## The records
-------
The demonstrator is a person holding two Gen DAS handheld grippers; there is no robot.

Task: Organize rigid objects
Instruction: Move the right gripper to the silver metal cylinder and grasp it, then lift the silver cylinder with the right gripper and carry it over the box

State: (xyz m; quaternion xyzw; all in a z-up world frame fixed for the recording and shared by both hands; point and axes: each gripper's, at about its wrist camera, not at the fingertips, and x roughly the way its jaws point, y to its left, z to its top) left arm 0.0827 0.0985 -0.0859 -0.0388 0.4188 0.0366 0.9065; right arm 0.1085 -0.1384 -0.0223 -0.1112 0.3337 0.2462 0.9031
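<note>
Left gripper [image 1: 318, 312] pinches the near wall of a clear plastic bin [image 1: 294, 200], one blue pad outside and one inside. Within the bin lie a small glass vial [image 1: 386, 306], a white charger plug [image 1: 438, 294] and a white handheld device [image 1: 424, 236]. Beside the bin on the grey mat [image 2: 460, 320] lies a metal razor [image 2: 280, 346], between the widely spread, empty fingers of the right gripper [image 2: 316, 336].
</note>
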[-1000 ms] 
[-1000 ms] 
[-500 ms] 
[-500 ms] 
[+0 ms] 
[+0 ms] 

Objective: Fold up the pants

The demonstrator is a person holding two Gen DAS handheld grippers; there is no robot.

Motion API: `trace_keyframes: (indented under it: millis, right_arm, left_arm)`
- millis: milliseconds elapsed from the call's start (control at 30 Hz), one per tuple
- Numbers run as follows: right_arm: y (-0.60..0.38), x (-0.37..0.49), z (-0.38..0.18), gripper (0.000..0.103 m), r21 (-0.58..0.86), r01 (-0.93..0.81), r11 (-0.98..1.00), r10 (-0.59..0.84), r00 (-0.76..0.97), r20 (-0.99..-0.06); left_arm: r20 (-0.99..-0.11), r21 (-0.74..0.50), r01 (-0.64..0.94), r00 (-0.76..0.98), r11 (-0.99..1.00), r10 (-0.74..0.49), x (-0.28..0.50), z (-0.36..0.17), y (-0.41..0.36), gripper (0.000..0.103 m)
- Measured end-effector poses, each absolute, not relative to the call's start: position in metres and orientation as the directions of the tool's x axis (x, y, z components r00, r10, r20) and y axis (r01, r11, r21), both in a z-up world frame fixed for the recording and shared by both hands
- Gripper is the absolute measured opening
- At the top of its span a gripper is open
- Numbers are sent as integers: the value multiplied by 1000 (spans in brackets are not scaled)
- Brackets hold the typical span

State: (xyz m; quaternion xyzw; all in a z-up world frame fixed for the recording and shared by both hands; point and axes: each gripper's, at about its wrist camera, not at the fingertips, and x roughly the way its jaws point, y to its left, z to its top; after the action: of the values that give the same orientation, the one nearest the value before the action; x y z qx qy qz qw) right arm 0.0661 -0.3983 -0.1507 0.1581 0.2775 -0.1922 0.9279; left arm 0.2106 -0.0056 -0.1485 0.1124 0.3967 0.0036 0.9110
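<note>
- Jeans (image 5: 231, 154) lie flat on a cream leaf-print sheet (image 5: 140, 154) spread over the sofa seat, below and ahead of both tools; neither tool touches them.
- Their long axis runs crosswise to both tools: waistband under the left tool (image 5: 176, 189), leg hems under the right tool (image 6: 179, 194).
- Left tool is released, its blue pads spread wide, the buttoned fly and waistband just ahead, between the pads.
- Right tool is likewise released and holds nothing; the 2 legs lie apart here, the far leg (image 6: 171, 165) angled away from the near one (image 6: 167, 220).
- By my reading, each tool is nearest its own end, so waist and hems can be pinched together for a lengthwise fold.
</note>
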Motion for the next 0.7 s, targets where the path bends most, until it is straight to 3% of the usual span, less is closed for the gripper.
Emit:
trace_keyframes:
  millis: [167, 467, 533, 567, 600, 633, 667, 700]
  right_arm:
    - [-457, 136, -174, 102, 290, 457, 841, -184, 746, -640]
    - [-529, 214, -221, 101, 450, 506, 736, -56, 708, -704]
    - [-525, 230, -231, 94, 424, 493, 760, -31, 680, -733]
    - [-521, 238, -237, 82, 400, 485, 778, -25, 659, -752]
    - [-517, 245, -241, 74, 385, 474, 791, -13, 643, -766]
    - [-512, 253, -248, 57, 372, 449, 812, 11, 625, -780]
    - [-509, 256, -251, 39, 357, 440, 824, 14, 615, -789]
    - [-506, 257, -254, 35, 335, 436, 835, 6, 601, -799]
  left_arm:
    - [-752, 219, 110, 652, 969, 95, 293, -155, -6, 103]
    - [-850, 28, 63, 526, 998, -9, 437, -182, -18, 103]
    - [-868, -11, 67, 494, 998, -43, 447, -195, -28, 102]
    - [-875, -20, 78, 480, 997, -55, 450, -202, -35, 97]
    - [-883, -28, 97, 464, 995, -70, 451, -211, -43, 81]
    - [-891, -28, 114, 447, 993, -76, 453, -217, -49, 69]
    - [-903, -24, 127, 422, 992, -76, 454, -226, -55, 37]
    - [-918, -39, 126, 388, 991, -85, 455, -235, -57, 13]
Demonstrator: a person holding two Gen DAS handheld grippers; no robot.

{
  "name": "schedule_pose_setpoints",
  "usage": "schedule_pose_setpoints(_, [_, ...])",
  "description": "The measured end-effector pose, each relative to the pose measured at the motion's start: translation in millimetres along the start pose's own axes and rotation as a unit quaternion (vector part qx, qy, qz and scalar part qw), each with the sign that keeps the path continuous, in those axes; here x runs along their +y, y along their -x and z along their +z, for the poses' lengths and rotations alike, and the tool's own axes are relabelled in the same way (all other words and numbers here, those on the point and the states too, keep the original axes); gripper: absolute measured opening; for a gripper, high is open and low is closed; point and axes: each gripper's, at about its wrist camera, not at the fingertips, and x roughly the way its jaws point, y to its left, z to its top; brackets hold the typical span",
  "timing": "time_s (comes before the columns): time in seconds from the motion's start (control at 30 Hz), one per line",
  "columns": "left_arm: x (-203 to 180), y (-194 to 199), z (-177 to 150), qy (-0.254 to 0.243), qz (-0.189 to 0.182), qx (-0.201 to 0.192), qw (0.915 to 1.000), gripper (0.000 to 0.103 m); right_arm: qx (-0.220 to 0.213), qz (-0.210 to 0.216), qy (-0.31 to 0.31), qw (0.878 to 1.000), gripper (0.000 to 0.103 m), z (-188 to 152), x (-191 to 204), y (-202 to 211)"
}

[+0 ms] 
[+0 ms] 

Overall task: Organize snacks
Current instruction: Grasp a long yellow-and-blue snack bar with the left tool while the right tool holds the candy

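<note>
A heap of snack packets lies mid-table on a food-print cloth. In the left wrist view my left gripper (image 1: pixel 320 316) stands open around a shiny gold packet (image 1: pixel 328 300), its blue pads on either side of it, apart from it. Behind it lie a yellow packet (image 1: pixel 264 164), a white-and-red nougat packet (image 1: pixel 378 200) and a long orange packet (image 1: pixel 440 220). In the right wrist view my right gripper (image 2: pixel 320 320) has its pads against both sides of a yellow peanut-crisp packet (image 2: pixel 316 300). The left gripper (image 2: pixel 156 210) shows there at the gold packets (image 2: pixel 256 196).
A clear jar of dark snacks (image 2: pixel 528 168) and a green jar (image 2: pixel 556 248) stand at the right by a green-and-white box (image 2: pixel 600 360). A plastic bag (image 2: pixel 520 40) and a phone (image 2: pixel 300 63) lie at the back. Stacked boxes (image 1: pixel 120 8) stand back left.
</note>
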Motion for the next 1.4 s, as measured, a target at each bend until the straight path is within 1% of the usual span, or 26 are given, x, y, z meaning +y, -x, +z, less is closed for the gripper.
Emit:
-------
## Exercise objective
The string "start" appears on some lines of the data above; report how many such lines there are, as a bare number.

## Solution
4